ClickHouse / clickhouse-rs

Official pure Rust typed client for ClickHouse DB
https://clickhouse.com
Apache License 2.0
324 stars 92 forks source link

Memory Issues with Inserter #25

Closed rtkaratekid closed 12 months ago

rtkaratekid commented 3 years ago

I've been testing clickhouse as a potential db for work and was excited to see a rust clickhouse client. I wrote a small program that randomly generates data that matches our db schema, and then inserts tons of that data into the database with the intent of both getting to know clickhouse better and seeing if it meets out insert and query needs.

Running my test though, I'm coming up against memory errors that look like this issue on the clickhouse repo. I've been trying to troubleshoot it, but I'm just not familiar enough with clickhouse yet to nail down what's causing the issue and what exactly the issue is.

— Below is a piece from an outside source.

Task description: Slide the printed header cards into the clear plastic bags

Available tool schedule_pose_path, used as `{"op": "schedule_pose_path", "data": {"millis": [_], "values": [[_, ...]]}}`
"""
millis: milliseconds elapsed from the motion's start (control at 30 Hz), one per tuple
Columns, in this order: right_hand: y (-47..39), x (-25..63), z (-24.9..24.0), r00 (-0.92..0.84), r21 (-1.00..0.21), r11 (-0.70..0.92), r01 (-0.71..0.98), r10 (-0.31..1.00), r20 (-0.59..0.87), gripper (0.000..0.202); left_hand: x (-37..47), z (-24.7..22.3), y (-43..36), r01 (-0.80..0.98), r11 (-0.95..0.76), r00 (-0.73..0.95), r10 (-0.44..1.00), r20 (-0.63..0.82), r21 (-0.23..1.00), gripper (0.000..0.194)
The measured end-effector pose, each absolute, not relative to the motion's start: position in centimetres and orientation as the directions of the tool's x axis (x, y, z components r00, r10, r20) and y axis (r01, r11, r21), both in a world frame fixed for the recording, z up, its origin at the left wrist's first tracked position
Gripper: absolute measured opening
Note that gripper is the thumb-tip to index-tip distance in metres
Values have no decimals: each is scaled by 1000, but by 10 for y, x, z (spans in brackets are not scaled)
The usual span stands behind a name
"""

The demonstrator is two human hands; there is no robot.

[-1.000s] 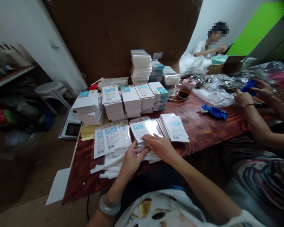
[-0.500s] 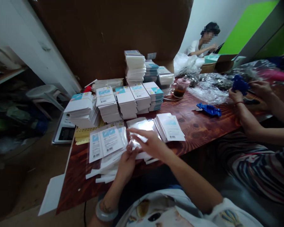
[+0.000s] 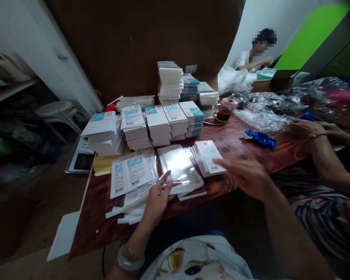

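Note:
Clear plastic bags (image 3: 179, 161) lie stacked in front of me, shining in the light. My left hand (image 3: 159, 196) is at their near left edge, thumb and fingers around the edge of a bag; the exact grip is partly hidden by glare. To the right, my right hand (image 3: 246, 175) is blurred, its fingers stretched out towards a small stack of white printed cards (image 3: 210, 155), with nothing visible in it. Left of the bags, bagged blue-and-white cards (image 3: 137, 171) lie overlapping, with plastic flaps hanging towards me.
Tall card stacks (image 3: 157, 122) stand along the back. Behind a lidded glass mug (image 3: 226, 109) are plastic bags. A blue plastic part (image 3: 260, 138) lies to the right, near a co-worker's hands (image 3: 309, 130). A scale (image 3: 80, 159) is at left; another person (image 3: 253, 58) sits beyond.
My right hand has left the bag by my left hand and moved right to the white card stack. The co-worker's hands have lowered with the blue part.

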State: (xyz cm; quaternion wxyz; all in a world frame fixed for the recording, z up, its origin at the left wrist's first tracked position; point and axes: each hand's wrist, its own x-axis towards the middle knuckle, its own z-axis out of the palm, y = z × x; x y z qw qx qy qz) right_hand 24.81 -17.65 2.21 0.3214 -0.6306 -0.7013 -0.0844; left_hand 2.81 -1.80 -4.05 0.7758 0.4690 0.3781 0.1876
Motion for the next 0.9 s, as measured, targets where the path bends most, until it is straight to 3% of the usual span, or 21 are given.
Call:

Here's my little test program

#[tokio::main]
async fn main() -> Result<()> {

    let row_size = std::mem::size_of::<DragonflyRow>();
    let bytes_in_billion_rows = 1_000_000_000 * row_size; 

    // insert one billion rows in batches of 10,000
    // I've done this in various batch sizes from 10 to 10,000
    let total_rows_to_insert = 1_000_000_000;
    let batch_size = 10_000;

    // start a clickhouse client
    let client = Client::default().with_url("http://localhost:8123");

    // create an "inserter"
    let mut inserter = client
        .inserter("dragonfly")? // table name
        .with_max_entries(10_000);

    let mut inserted_so_far = 0;
    for i in 1..((total_rows_to_insert/batch_size) + 1) {
        for j in 1..batch_size+1 {
            inserter.write(&DragonflyRow::rand_new()).await?; // the object inserted is a randomly generated/populated struct that matches the db schema
            inserted_so_far = i * j;
        }

        inserter.commit().await?;
        thread::sleep(time::Duration::from_secs(2)); // sleep two seconds to not potentially overwhelm clickhouse

    }

    // close the inserter
    inserter.end().await?;

    Ok(())
}

My table is very simple, no nested objects and the engine is just a MergeTree using a timestamp value to order by.

When I run this with batch sizes of <1,000 rows, I get this error

Error: BadResponse("Code: 33. DB::Exception: Cannot read all data. Bytes read: 582754. Bytes expected: 1838993.: (at row 1)\n: While executing BinaryRowInputFormat. (CANNOT_READ_ALL_DATA) (version 21.11.3.6 (official build))")

When I run this with a batch size of 10,000, I get this

Error: BadResponse("Code: 49. DB::Exception: Too large size (9223372036854775808) passed to allocator. It indicates an error.: While executing BinaryRowInputFormat. (LOGICAL_ERROR) (version 21.11.3.6 (official build))")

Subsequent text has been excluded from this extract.